JP wrote in his blog today:
For most of my adult life, I’ve been bemused, perplexed, sometimes irritated and occasionally completely taken aback by the error messages spewed out by the applications we build and use. Over the last twenty-five years or so, I’ve watched them improve, but at speeds that make glaciers look agile.
Today, while looking at technorati, I saw this:
Something is wrong! We know about it, and are working furiously to fix it. Please check back later and probably everything will be back up and running.
So many problems!
9-11 happened. The space shuttle crashed. The war in Iraq. Laptop batteries exploded. North Korea conducted a nuclear test. The list could go on and on.
Why are we living amidst so many problems today? Was it different earlier?
In the precision instruments manufacturing enterprise I am managing on behalf of my family, we are facing several problems. Some of them are daunting, and produce dismay and despair.
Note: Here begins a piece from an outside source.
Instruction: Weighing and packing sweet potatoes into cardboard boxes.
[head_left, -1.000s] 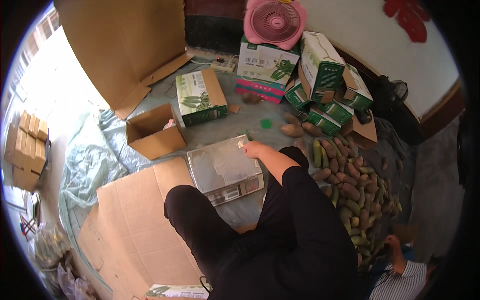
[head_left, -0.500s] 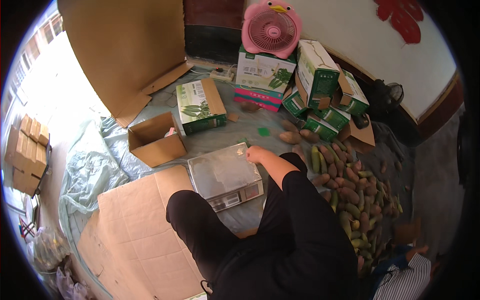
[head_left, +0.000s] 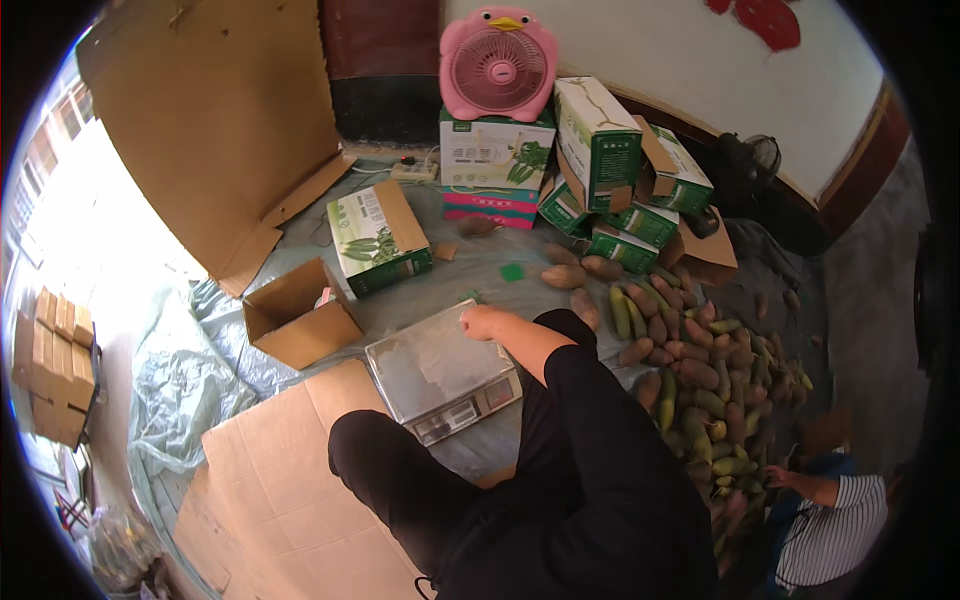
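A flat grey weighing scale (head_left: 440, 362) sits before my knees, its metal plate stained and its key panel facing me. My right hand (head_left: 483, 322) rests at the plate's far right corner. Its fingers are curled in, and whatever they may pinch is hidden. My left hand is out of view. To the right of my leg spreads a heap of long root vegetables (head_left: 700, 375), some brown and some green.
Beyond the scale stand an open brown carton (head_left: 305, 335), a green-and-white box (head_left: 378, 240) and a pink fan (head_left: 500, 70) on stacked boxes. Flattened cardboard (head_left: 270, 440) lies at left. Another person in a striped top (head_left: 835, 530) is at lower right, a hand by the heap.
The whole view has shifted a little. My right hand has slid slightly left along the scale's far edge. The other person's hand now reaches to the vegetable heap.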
But when I read about things like exploding laptop batteries, with companies like Sony involved – it does help to bring a sense of balance.
I guess, with the business of life getting more complex, problems too multiply. But it’s also the case that with the advance of democratic, human rights and social justice consciousness, and a large section of humanity connected and communicating, things are now more transparent than they used to be.
Equally, the notion that life is meant to be free of problems – is childish. Life will be full of problems. And living through this life means confronting and addressing the problems, and learning thereby.
I also wish one’s own problems, and the awareness of problems all around, makes people more understanding and tolerant of others.
I am reminded of the last words of the Buddha (recorded in the Pali texts):
“All created things are impermanent .
Or as the Lord of Death taught Nachiket in the Katha Upanishad:
"Get up! Wake up! Seek the guidance of an illumined teacher and realize the Self. Sharp like a razor's edge is the path, the sages say, difficult to traverse."